The slow movement emerges in Ignatius’ hands – compellingly I have to say – not as an entity in and of itself but rather as a kind of consoling culmination of the earlier movement’s constantly elastic volatility. Her passion is followed by an almost expressionist brooding, winds following the solo line’s ascent with something approaching solemn catharsis. There is something wounded at the core of this music-making – easy, though not necessarily true, to attribute this to the circumstances of the recording – but it’s conveyed at a flexibly flowing tempo. The finale is all elegance and drive but it encompasses far more than these two. It moves with surety and direction to a darkened vista; her harmonics are excellent, the conclusion strong, determined, not grim but not overwhelmingly triumphant either. It is a performance that forces one to reassess the work, even in the light of so many performances heard and admired.

The Nielsen is a post-war Tono and sounds resonant and clear. It’s not a particularly rare set, unlike the Sibelius, which is, and consequently we can listen with few distractions, even though there’s the usual ration of Tono surface noise (owners of British Deccas of this period will know what to expect though the Nielsen has been sympathetically edited and re-mastered). Telmanyi was a famous exponent of Bach and it’s not I think fanciful to suppose his affinities were stimulated by the classicist ethos that runs through the Nielsen. He’s more of a romantic than Ignatius – he was a Hungarian by birth – and his Hubay training equipped him with greater weight of colouration but also an occasionally troublesome vibrato characteristic of that school. I have to say it’s not in evidence here. He brings a limpid tone to the Praeludium, has a wonderfully fast trill, phrases lyrically and magically and is marvellously effective throughout. The Italian Egisto Tango brings buoyant energy to the Allegro Cavalleresco and the soloist is warm and openhearted in his response, lyrical and effusive; he drives out of the cadenza with real elegance. In the Poco Adagio he is expressive without recourse to any smeariness or italicisation and I thrilled to the Rondo finale, which becomes one big chamber music exchange in these masterful hands. There is real tonal confluence between solo violin and wind principals and choirs; exchanges are apt and musicianly, the witty and humorous pointing before the slashing sureties of the final bars giving us even more to admire.
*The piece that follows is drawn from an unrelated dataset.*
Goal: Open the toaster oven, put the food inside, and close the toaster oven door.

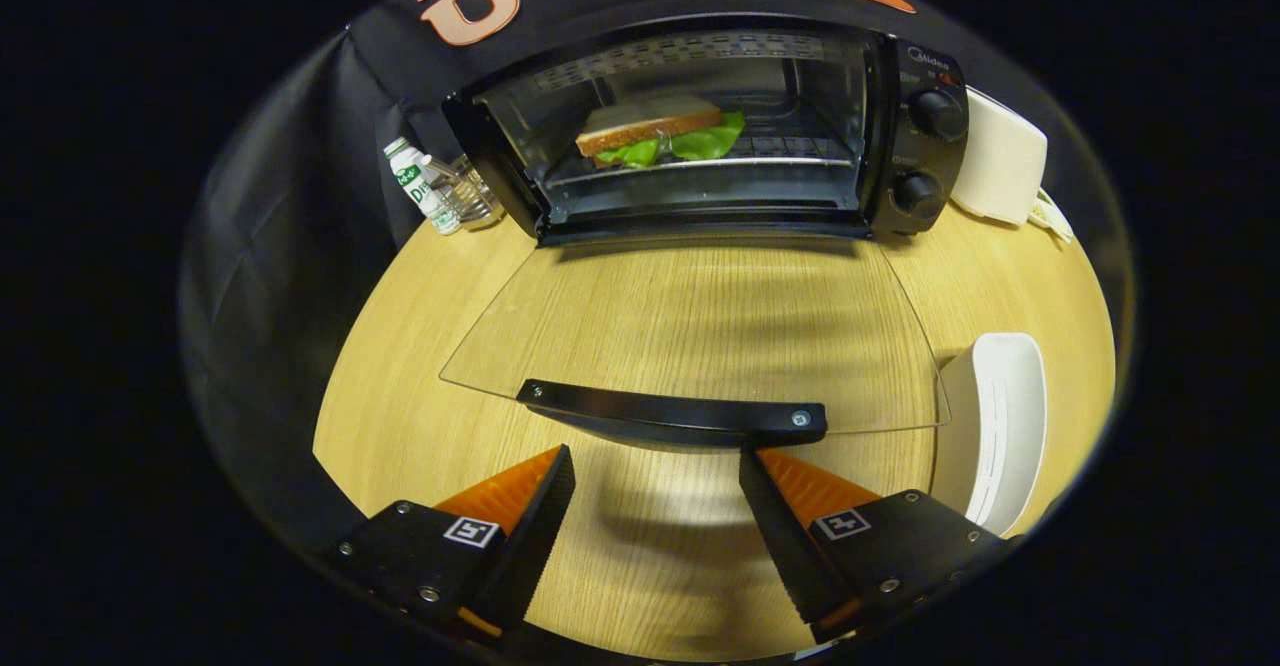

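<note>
The black toaster oven [915,96] stands at the back of the wooden table. Its glass door [700,316] lies folded down flat toward me, with the black handle [675,411] along its near edge. A sandwich [655,131] of brown bread and green lettuce rests on the wire rack inside the oven. My gripper [655,471] hovers just short of the door handle, fingers spread apart with nothing between them. The handle sits just ahead of the fingertips, not touched.
A white dish [995,426] lies on the table to the right of the door. A small plastic bottle [422,184] and a glass stand left of the oven. A white appliance [1000,161] sits to the oven's right. The table's near edge curves around my fingers.
</note>
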The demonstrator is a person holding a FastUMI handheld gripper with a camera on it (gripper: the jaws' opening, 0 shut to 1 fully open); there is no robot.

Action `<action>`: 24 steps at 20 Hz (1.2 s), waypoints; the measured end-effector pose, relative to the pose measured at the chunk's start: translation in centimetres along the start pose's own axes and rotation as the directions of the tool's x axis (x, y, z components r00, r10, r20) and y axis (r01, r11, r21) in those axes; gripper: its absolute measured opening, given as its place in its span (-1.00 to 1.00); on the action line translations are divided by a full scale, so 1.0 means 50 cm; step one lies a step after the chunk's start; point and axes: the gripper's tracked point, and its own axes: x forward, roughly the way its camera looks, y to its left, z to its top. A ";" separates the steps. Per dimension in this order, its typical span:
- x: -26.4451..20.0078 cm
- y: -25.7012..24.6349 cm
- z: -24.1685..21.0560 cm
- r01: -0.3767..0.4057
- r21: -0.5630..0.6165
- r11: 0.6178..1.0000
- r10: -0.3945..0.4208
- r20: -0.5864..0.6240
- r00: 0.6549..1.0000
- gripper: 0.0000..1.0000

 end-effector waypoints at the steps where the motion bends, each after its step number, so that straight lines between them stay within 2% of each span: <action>1: -0.013 0.003 0.018 -0.002 -0.009 1.000 0.002 0.023 1.000 0.97; 8: -0.086 -0.017 0.210 0.054 -0.097 0.994 -0.030 0.230 0.973 0.97; 15: -0.154 -0.042 0.384 0.122 -0.108 0.987 -0.070 0.400 0.914 0.98; 18: -0.239 -0.036 0.458 0.124 -0.116 0.985 -0.050 0.498 0.866 0.98; 24: -0.458 -0.015 0.592 0.172 -0.182 0.968 0.002 0.694 0.720 0.98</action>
My enthusiasm for these two performances is exceeded only by my admiration for them. As with the Dvořák I recommend them not as examples of past performance practice or historical documents, or as fine performances to be suffered because of their relatively early sonics – I recommend them as still vital and living embodiments of tradition, as selfless and sympathetic interpretations, and as necessary acquisitions for those whose interest in these two works lies beyond the merely contemporary.